**ASSIGNED TASK:** Nothing but the lines from the top of the following entries through the line with "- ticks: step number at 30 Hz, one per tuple" should be printed, exactly as they are.

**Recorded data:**
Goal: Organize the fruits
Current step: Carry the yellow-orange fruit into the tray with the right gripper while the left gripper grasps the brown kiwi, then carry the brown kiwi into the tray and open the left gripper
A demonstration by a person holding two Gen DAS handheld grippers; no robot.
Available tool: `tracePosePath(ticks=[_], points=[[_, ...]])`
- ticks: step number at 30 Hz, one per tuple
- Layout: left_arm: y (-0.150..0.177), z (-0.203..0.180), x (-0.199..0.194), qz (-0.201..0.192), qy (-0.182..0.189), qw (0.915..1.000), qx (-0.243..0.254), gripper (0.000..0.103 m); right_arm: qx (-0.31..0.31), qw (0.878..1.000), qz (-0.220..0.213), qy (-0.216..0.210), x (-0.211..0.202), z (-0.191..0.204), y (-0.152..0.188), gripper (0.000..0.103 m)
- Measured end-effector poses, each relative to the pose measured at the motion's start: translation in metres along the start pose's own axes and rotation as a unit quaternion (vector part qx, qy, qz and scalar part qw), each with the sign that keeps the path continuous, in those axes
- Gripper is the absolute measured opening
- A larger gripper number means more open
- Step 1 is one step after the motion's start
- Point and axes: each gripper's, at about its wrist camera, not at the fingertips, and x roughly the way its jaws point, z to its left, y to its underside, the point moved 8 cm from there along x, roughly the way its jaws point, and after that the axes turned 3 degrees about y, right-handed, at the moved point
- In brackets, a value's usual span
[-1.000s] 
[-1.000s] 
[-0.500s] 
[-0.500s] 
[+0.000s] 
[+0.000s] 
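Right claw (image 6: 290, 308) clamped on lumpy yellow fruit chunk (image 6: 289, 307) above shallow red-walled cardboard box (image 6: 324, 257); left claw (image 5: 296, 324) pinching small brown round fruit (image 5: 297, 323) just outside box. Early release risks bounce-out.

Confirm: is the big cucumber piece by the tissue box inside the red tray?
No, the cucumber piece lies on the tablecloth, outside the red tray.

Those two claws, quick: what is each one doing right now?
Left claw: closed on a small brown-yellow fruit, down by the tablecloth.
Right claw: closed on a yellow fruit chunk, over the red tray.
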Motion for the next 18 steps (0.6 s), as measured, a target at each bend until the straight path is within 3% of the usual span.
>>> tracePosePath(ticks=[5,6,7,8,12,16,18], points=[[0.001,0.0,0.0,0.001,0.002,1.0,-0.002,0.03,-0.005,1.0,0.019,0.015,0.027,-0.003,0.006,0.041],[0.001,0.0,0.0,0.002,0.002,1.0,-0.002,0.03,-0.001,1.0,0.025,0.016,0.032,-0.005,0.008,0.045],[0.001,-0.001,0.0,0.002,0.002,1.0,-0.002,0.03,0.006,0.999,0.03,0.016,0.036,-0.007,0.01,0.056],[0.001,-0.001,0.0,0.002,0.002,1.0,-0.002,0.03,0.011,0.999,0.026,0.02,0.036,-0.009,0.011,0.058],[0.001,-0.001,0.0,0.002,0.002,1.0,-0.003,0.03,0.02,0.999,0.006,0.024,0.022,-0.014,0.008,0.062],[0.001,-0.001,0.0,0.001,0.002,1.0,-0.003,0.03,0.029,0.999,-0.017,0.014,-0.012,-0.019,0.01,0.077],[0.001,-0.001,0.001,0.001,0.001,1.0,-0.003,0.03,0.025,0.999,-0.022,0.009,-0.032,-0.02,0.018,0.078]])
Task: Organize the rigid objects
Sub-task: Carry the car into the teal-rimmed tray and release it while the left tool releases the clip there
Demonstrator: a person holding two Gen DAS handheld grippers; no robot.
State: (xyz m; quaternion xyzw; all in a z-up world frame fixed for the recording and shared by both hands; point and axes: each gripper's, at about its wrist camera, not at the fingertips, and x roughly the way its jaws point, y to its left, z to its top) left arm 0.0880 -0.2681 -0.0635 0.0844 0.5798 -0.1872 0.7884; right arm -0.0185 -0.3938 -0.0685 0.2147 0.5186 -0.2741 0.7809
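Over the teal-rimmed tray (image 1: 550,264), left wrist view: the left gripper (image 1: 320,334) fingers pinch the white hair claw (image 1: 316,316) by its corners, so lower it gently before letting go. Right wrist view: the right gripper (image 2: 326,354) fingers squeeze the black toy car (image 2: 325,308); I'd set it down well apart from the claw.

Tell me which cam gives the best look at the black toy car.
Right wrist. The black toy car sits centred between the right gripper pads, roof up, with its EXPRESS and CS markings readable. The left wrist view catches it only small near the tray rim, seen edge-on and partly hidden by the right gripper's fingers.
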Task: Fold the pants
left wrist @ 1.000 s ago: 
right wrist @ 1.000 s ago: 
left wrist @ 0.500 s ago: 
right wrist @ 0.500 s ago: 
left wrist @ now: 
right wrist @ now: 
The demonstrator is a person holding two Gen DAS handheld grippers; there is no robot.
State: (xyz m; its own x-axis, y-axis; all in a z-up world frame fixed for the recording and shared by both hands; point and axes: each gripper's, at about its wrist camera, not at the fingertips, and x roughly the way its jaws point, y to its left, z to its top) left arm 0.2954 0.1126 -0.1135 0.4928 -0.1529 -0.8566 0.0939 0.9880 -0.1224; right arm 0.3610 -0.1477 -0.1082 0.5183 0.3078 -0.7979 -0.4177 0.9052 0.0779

**EXERCISE SOLUTION:**
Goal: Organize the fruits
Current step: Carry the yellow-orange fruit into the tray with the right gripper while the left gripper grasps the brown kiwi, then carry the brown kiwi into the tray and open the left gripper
A demonstration by a person holding two Gen DAS handheld grippers; no robot.
Available tool: `tracePosePath(ticks=[_], points=[[_, ...]])`
- ticks: step number at 30 Hz, one per tuple

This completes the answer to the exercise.